A corredo, tre foto: nella prima, la più bella, c'è lui con la maglia della Roma, bambino, sulle spalle una borsa da calcio che quasi tocca terra, al braccio già la fascia di capitano. Che ha anche nella seconda foto, con la numero 10 dell'Italia, nella terza è in tuta, sul prato dell'Olimpico. Sono lontane, in questo momento, la maglia azzurra e la tuta della Roma: non è ancora chiaro se riprenderà la serie A, la Primavera potrebbe seguire lo stesso iter. Anche perché, se si riuscirà a completare la stagione, il calendario sarà serrato, con turni infrasettimanali continui, e turnazione obbligata. E anche quegli allenatori che di solito non fanno molto ricorso alle risorse della Primavera potrebbero essere costretti a farlo, e se i ragazzi si terranno allenati giocando il loro campionato sarà meglio per tutti.

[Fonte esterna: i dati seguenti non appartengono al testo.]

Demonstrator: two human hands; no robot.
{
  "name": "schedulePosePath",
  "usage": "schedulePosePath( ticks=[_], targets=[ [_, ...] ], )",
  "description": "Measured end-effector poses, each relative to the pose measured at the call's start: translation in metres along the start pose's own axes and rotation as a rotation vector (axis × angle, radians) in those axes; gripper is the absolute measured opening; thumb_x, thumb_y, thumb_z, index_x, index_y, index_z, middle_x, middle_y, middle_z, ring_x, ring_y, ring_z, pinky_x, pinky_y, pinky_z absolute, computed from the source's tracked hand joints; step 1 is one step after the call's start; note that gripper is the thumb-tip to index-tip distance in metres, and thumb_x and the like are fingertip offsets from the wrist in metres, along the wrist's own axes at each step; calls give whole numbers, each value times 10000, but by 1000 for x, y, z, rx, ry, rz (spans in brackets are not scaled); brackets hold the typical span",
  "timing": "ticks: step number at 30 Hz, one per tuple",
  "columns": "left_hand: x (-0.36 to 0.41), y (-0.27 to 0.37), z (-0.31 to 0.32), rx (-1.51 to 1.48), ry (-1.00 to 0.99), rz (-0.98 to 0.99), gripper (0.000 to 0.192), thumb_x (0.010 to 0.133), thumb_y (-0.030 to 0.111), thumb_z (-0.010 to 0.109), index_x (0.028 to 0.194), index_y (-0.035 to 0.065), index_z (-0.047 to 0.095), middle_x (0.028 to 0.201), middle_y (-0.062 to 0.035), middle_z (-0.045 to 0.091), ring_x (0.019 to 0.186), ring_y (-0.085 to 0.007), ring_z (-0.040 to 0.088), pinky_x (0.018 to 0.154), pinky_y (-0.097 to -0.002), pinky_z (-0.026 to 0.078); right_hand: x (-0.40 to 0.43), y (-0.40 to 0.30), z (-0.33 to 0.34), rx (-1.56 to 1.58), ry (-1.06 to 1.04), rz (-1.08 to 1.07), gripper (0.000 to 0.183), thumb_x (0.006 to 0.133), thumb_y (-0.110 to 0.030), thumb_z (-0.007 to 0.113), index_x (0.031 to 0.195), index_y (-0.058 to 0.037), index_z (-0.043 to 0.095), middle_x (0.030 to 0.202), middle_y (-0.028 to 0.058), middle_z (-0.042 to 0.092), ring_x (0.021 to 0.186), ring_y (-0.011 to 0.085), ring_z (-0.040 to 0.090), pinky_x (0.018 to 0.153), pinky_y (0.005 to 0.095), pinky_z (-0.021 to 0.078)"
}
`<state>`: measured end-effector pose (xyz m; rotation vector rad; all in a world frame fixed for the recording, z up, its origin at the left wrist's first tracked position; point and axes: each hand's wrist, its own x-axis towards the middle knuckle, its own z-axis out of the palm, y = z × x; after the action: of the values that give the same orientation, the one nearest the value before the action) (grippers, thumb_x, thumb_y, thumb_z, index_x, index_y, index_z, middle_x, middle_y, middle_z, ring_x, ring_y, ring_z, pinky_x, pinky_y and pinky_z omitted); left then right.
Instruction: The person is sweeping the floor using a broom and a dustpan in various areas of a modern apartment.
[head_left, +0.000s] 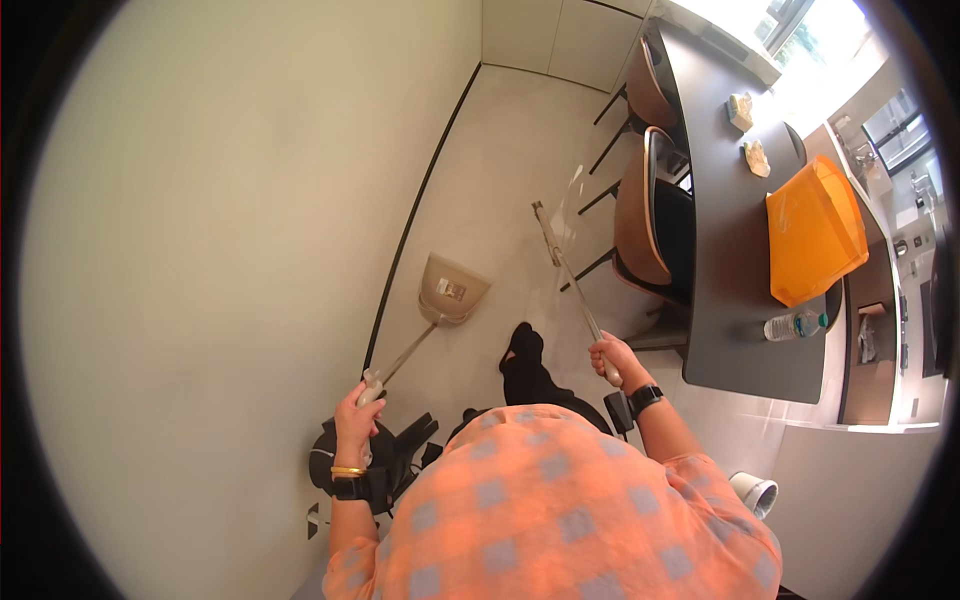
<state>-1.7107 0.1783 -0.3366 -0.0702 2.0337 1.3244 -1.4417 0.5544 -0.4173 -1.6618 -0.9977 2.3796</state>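
Observation:
My left hand (358, 414) is closed around the handle of a beige long-handled dustpan (453, 289). Its pan is down by the floor near the wall, and a label is stuck on it. In my right hand (619, 358) is the grip of a long-handled broom (576, 289). The broom's narrow head (547, 234) is low over the floor, to the right of the dustpan and beside the chair legs. Whether its edge touches the floor I cannot tell. My foot in a black shoe (526, 341) is between the two tools.
A wall (225, 225) rises at the left. On the right, chairs (643, 225) line a dark table (727, 315) bearing an orange bag (814, 236), a plastic bottle (791, 327) and tissue packs (757, 159). A black appliance (386, 450) is by my left arm; a white bin (752, 491) stands behind right.

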Motion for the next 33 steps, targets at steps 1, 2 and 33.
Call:
schedulePosePath(
  ticks=[1,2,33],
  targets=[
    [11,7,5,-6,1,-6,499,720,42,638,1207,27,525,567,-10,506,365,-50,387,331,-194,309,22,-15,6,-88,10,8,627,772,-12,517,1315,-25,204,591,32,433,438,125,422,372,262,362],
    [23,14,11,8,4,1,503,723,40,636,1212,17,517,571,-12,508,365,-49,386,331,-194,309,42,-27,11,-197,46,14,740,764,-12,526,1375,-21,110,593,38,445,441,136,436,378,276,370],
    [463,391,186,53,-156,30,447,723,13,613,1167,34,562,576,-13,507,384,-53,393,333,-191,321,258,-396,91,-68,159,70,354,793,-28,523,1117,-53,382,584,11,413,445,100,416,374,227,344]
  ],
)
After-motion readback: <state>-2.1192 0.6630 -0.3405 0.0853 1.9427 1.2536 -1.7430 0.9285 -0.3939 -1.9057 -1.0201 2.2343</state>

Riccardi, in questo caso, sarà uno di quelli che possono sperare nella chiamata, insieme a Calafiori e all'amico Bouah, che a settembre era stato operato al crociato, ma a giugno sarà sicuramente operativo. L'unica certezza, però, è che Riccardi ha perso (almeno per ora) una bella occasione: avrebbe dovuto guidare, da capitano, l'Italia U19 al secondo girone di qualificazione, e in caso di successo anche alla fase finale dell'Europeo, in Irlanda del Nord (probabilmente con gli altri due romanisti).

Il primo aprile, decisione inevitabile, l'Uefa lo ha rinviato a data da destinarsi. Si gioca tutti gli anni l'Europeo, ma non tutti sono uguali: ogni due anni vale di più, perché mette in palio la qualificazione al Mondiale U20. Era successo ai classe '99, due anni fa, sarebbe successo ai 2001: nel 2021, probabilmente in autunno, la Coppa del Mondo si giocherà in Indonesia, l'Europeo andrà programmato prima. Ma giocarlo questa estate sarebbe stato l'ideale, per uno come Riccardi, che deve ancora trovare una collocazione per l'anno prossimo, dopo un trienno in Primavera. Chiedere a Zaniolo, che all'Europeo U19 di due anni fa spiccò il volo, convincendo Mancini a regalargli quella sorprendente chiamata in Nazionale che cambiò il corso degli eventi.